Here, food stocks is defined in the source paper as a group of “92 products” used “to reconstruct 50 years of aggregated food reserves, expressed in caloric equivalent (kcal), at the regional and global scales.” (Laio et al. 2016)

This is a great reference in that it does more than just look at stocks of grain. It does it for the end of each year, which is a pretty favorable case. The stocks of food would be considerably less right before harvest in the northern hemisphere, I would estimate ~3 months of food instead of 6. Also, their number is assuming 2880 kcal per day per person, which is appropriate to account for waste, but would not account for edible food fed to animals. But I agree with your rationing vegan number of approximately seven months if the catastrophe happened at the end of the year (but about half that for the worst timing scenario).

Comment by Denkenberger on What is the likelihood that civilizational collapse would directly lead to human extinction (within decades)? · 2020-12-27T22:44:37.940Z · EA · GW

I am also excited to see work on such an important, neglected topic.

While I haven’t looked into this much, I feel fairly convinced that hundreds of thousands or millions of people could survive using traditional approaches to agriculture in parts of the world with more moderate climate effects (and basic mitigation strategies, like switching to crop types that are more resilient to temperature and precipitation fluctuations).

ALLFED has indeed found a number of cool tolerant crops that could likely grow in nuclear winter conditions in the tropics. However, they are generally planted far away from the tropics, so if there were not long distance cooperation, the situation would be bad. Even without long distance cooperation, artifacts have moved thousands of kilometers, but I think it takes thousands of years. One possibility would be relocating crops from nearby mountains, but that would only work in specific circumstances.

On the other hand, there could be long distance movement of people, perhaps with remaining above ground fossil fuel and current ships. But then places where agriculture is easier in nuclear winter such as Oceania could be overwhelmed with migrants.

The carrying capacity of the Earth for hunter-gatherers is thought to be around 10 million if the survivors regress to pre-paleolithic levels of technology (if they lose, for example, flakes, handaxes, controlled use of fire, and wooden spears) (Taiz, 2013). 

It appears that this is not the correct reference for that quote. Taiz says that the global population was 10 million in 8,000 BC and another one of your references said that by then the hunter gatherers had covered the globe and had 10 million population (some say only 1 million) and they would generally have had those pre-paleolithic technologies. Ellis says 100 million hunter gatherers would be possible with prehistoric technology, which is much higher than the actual population in 8,000 BC (though it would be consistent with your statement).

Several experts, including ALLFED director David Denkenberger, have affirmed this conclusion — they do not expect humanity to dip below the minimum viable population even in relatively extreme sun-blocking scenarios.

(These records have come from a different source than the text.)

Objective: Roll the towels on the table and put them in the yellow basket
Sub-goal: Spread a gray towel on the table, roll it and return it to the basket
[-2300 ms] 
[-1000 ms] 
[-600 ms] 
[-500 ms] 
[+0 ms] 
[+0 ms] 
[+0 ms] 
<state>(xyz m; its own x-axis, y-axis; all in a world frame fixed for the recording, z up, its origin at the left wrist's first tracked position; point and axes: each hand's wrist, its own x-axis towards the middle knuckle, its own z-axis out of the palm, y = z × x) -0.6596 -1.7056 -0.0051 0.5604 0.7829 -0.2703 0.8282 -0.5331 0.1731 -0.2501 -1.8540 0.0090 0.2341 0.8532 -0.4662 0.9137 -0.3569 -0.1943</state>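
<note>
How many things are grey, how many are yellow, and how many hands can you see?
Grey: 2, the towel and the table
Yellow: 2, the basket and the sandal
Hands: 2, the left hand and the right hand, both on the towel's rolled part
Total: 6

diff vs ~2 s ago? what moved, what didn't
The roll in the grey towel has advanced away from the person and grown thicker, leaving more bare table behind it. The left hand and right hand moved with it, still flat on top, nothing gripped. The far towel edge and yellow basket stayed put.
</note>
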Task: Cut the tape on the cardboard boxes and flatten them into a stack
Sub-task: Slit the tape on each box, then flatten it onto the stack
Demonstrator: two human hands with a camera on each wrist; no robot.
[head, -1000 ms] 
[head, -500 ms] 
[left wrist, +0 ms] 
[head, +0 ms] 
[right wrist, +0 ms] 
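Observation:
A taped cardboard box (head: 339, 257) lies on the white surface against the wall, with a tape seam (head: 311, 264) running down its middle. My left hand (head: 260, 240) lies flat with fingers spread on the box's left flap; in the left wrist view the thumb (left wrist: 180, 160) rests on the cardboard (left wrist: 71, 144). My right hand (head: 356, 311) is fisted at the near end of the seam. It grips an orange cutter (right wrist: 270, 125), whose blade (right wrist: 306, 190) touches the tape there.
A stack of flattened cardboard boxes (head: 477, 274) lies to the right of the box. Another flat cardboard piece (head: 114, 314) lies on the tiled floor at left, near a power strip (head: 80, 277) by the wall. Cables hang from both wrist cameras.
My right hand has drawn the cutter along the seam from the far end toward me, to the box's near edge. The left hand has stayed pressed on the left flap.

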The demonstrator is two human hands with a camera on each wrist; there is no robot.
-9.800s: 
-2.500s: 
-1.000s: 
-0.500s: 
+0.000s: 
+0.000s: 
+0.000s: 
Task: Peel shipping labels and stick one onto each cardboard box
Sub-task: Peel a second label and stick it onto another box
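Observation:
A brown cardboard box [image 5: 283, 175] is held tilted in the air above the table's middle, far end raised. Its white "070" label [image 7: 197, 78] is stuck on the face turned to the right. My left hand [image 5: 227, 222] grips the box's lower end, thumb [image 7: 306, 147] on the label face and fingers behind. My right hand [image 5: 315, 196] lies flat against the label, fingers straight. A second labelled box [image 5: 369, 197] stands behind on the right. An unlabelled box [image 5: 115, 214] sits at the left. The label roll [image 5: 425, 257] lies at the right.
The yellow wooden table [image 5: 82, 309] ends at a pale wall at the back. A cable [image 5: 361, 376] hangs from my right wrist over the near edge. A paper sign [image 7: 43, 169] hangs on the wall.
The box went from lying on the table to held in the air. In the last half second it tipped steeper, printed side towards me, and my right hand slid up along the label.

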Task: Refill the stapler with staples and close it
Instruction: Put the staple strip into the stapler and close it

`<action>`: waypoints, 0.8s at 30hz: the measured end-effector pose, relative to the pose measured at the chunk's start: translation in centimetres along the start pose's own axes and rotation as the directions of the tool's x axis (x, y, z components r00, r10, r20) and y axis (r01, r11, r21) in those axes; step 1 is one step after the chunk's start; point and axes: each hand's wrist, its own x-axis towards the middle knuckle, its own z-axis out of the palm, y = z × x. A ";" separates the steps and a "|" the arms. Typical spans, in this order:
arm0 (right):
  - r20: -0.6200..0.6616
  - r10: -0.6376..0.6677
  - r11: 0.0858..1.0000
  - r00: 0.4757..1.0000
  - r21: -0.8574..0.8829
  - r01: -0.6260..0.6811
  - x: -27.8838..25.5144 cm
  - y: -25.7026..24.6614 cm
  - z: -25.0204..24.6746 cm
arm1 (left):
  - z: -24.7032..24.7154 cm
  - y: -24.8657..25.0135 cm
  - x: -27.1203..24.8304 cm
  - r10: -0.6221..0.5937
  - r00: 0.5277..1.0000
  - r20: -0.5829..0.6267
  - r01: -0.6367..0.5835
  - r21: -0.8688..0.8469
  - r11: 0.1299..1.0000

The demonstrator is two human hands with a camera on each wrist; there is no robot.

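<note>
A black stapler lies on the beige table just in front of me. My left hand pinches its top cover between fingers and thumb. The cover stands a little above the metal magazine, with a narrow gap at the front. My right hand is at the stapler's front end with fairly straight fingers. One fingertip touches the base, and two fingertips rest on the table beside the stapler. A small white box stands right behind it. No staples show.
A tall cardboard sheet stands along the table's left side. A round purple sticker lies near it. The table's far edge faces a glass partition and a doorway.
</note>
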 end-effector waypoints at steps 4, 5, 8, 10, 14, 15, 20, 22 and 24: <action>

To be clear, I don’t expect it, but I think extinction is a non-negligible probability.

Before getting into the likelihood that society would recover from civilizational collapse under these starting conditions, I’ll briefly discuss whether we should expect human civilization to actually collapse in my sense in this scenario.

Doesn’t appear to be public?

Comment by Denkenberger on What is the likelihood that civilizational collapse would directly lead to human extinction (within decades)? · 2020-12-27T19:35:21.600Z · EA · GW

Regarding case 1, with a pandemic leaving 50% of the population dead but no major infrastructure damage, I think you can make much stronger claims about there not being 'civilization collapse' meaning near-total failure of industrial food, water, and power systems. Indeed, collapse so defined from that stimulus seems nonsensical to me for rich quantitative reasons.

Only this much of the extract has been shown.